— Exercise aim —
One exact copy of the listing, minus the images, is the required answer.

(Supplied data Opens)

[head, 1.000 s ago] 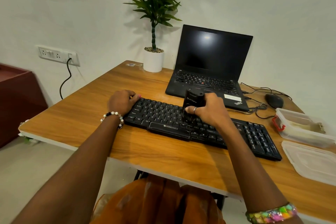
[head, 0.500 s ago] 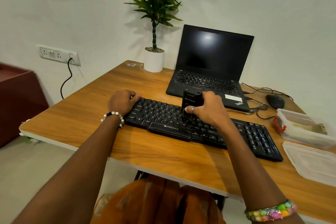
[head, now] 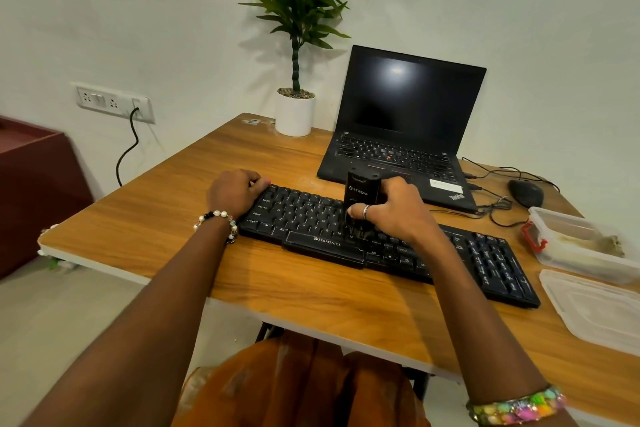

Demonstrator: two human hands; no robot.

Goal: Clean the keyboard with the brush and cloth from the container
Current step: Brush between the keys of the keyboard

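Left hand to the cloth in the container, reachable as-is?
Probably not: left hand holds the keyboard's far-left end; the container sits past its right end, with the right hand and brush between.

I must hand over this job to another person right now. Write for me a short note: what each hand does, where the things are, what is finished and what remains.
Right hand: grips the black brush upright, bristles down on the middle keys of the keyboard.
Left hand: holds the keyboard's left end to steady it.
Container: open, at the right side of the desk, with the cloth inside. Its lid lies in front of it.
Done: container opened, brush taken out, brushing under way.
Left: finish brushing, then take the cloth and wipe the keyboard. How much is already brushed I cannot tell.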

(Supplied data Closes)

— Output of the task —
[head, 1.000 s ago] 
[head, 0.500 s ago] 
[head, now] 

Demonstrator: two human hands; no robot.

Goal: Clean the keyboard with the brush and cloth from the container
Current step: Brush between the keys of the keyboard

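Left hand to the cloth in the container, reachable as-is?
Probably not: left hand holds the keyboard's far-left end; the container sits past its right end, with the right hand and brush between.

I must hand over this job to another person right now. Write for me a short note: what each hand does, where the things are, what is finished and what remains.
Right hand: grips the black brush upright, bristles down on the middle keys of the keyboard.
Left hand: holds the keyboard's left end to steady it.
Container: open, at the right side of the desk, with the cloth inside. Its lid lies in front of it.
Done: container opened, brush taken out, brushing under way.
Left: finish brushing, then take the cloth and wipe the keyboard. How much is already brushed I cannot tell.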

Thus the exercise is complete.